Every line below between the line holding "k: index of" and the line holding "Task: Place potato", inclusive, should be repeated exactly, and all other lines omitted.

**Data supplied**
****************

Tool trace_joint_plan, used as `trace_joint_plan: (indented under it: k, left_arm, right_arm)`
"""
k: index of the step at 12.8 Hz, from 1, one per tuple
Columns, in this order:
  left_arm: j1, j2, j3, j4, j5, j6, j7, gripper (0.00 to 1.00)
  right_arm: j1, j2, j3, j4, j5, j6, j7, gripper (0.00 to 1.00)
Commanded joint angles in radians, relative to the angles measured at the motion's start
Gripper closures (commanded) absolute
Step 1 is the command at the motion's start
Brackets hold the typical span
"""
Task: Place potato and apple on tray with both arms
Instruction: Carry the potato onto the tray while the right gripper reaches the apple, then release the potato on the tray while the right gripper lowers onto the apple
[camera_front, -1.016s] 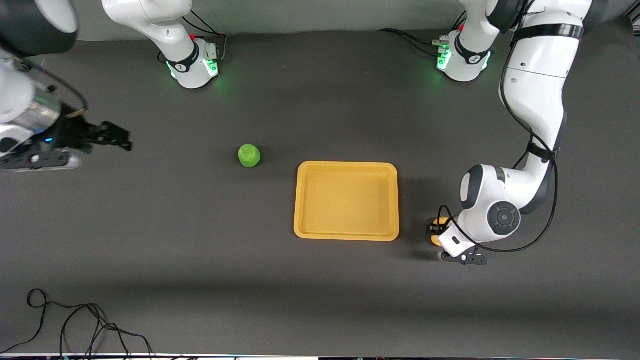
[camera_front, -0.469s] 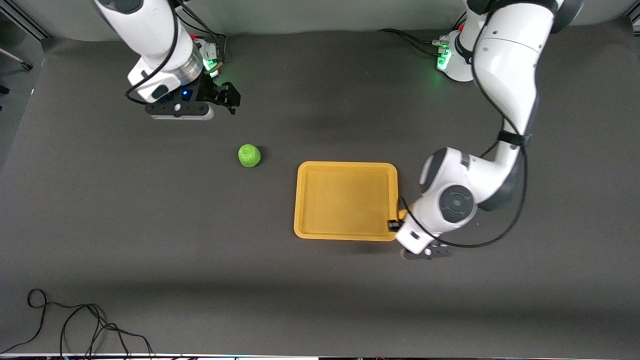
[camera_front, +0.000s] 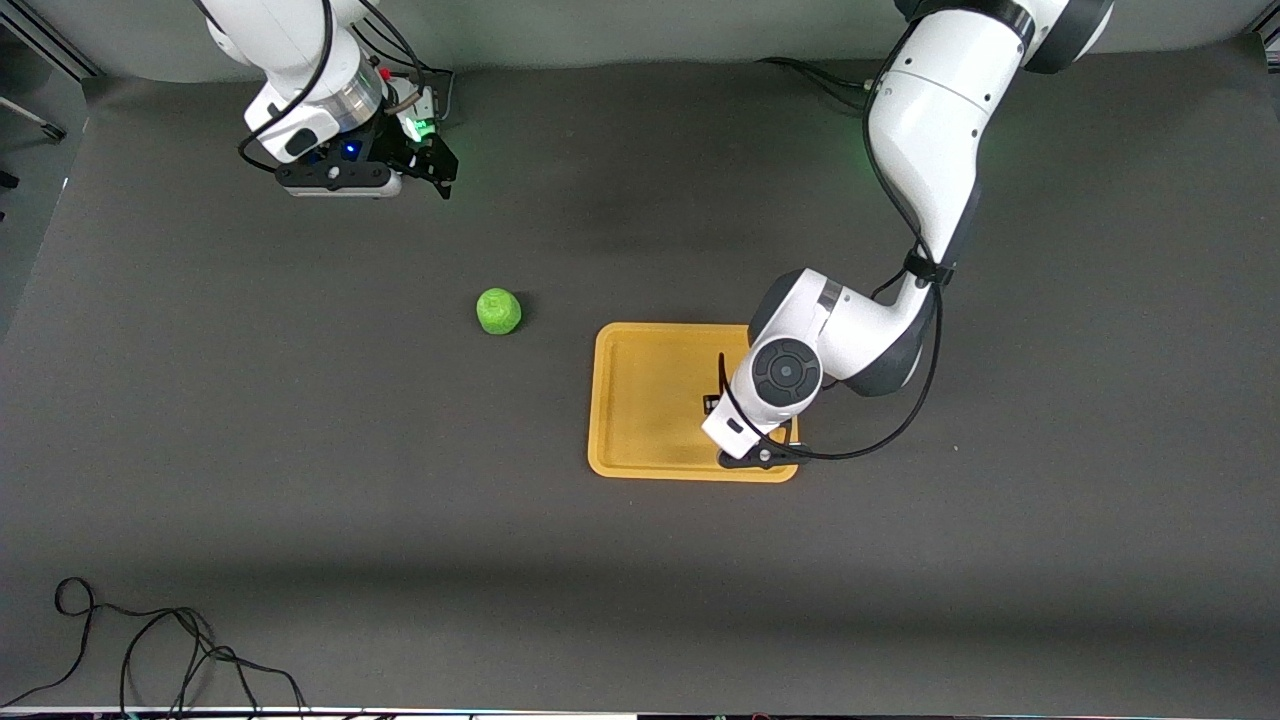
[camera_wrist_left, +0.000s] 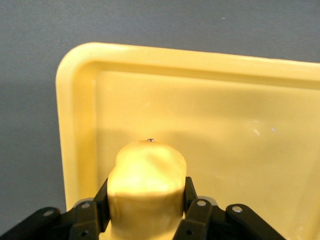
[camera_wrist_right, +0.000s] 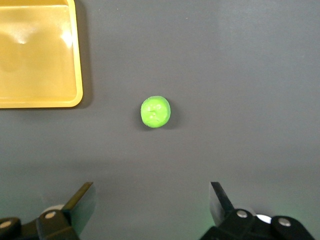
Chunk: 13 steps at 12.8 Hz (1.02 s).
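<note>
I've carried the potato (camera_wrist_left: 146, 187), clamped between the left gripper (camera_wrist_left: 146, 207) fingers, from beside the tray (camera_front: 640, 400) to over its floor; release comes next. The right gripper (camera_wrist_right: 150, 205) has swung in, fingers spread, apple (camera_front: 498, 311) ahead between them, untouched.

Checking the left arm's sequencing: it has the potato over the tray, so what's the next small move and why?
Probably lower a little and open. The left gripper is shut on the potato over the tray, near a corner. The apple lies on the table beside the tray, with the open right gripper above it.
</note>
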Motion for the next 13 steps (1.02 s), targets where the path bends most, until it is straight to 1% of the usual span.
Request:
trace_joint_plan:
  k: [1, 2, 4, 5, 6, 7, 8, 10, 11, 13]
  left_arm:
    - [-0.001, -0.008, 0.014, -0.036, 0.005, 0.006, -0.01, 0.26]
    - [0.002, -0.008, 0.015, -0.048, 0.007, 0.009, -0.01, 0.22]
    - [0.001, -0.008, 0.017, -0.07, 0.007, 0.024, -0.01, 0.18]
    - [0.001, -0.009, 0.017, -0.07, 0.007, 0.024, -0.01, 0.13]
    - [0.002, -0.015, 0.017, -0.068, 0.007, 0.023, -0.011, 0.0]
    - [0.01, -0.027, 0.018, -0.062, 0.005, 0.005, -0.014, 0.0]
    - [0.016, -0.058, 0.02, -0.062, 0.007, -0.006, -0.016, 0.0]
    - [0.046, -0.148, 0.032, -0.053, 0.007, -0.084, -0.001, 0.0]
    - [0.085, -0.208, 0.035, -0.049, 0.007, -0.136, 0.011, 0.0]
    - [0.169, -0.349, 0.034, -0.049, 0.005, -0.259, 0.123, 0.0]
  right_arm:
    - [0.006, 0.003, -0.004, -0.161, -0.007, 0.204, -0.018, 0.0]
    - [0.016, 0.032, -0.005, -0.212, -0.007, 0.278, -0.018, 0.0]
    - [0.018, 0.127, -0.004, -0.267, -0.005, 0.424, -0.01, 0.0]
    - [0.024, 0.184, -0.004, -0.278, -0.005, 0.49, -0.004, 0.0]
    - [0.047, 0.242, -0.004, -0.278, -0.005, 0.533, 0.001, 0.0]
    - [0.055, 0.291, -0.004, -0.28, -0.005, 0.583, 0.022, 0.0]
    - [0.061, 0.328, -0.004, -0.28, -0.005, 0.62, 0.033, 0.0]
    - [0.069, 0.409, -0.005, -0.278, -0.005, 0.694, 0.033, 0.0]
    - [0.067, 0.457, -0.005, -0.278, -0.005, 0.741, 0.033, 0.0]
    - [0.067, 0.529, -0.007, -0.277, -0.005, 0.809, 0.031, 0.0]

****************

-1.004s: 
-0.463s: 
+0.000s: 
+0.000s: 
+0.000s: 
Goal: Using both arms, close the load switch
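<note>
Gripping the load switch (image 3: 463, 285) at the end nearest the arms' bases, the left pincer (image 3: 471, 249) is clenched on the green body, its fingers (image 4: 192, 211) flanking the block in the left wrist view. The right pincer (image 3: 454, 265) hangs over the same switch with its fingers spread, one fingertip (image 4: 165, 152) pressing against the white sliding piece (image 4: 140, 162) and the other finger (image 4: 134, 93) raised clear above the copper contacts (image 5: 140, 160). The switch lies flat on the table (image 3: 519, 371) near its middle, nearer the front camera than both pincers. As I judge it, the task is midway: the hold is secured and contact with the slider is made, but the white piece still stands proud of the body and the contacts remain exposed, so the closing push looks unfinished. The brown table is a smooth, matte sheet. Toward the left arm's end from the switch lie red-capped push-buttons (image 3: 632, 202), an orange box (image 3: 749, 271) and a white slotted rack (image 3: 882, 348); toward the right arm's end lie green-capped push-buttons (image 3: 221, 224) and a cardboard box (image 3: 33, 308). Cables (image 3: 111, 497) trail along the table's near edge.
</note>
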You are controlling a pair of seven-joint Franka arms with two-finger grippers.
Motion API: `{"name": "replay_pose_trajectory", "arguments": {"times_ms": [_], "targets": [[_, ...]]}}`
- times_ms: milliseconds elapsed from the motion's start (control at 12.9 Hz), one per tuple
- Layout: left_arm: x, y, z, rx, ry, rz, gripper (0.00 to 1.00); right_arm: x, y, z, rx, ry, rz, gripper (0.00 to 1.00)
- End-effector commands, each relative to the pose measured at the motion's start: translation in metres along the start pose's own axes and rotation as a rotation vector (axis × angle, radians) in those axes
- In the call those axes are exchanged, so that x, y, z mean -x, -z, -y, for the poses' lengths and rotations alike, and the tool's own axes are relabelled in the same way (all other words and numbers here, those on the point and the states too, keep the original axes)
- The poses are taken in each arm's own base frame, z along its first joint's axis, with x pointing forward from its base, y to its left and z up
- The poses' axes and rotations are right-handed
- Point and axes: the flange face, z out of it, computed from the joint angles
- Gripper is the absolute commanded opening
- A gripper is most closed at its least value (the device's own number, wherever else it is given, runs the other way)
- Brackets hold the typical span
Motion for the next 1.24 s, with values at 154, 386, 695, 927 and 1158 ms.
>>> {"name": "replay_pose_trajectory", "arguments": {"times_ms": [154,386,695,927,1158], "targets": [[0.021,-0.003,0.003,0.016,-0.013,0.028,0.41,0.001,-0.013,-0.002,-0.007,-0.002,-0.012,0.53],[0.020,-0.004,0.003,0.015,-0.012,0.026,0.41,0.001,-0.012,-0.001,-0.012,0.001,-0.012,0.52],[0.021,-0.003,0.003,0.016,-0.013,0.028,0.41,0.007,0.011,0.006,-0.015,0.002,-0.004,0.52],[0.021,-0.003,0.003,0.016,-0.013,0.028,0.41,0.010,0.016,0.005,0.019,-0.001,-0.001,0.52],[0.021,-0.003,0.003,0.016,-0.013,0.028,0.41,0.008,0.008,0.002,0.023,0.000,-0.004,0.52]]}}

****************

**Response for this exercise**
k: index of the step at 12.8 Hz, from 1, one per tuple
Columns, in this order:
  left_arm: j1, j2, j3, j4, j5, j6, j7, gripper (0.00 to 1.00)
  right_arm: j1, j2, j3, j4, j5, j6, j7, gripper (0.00 to 1.00)
Commanded joint angles in radians, relative to the angles measured at the motion's start
Gripper closures (commanded) absolute
Step 1 is the command at the motion's start
Brackets hold the typical span
"""
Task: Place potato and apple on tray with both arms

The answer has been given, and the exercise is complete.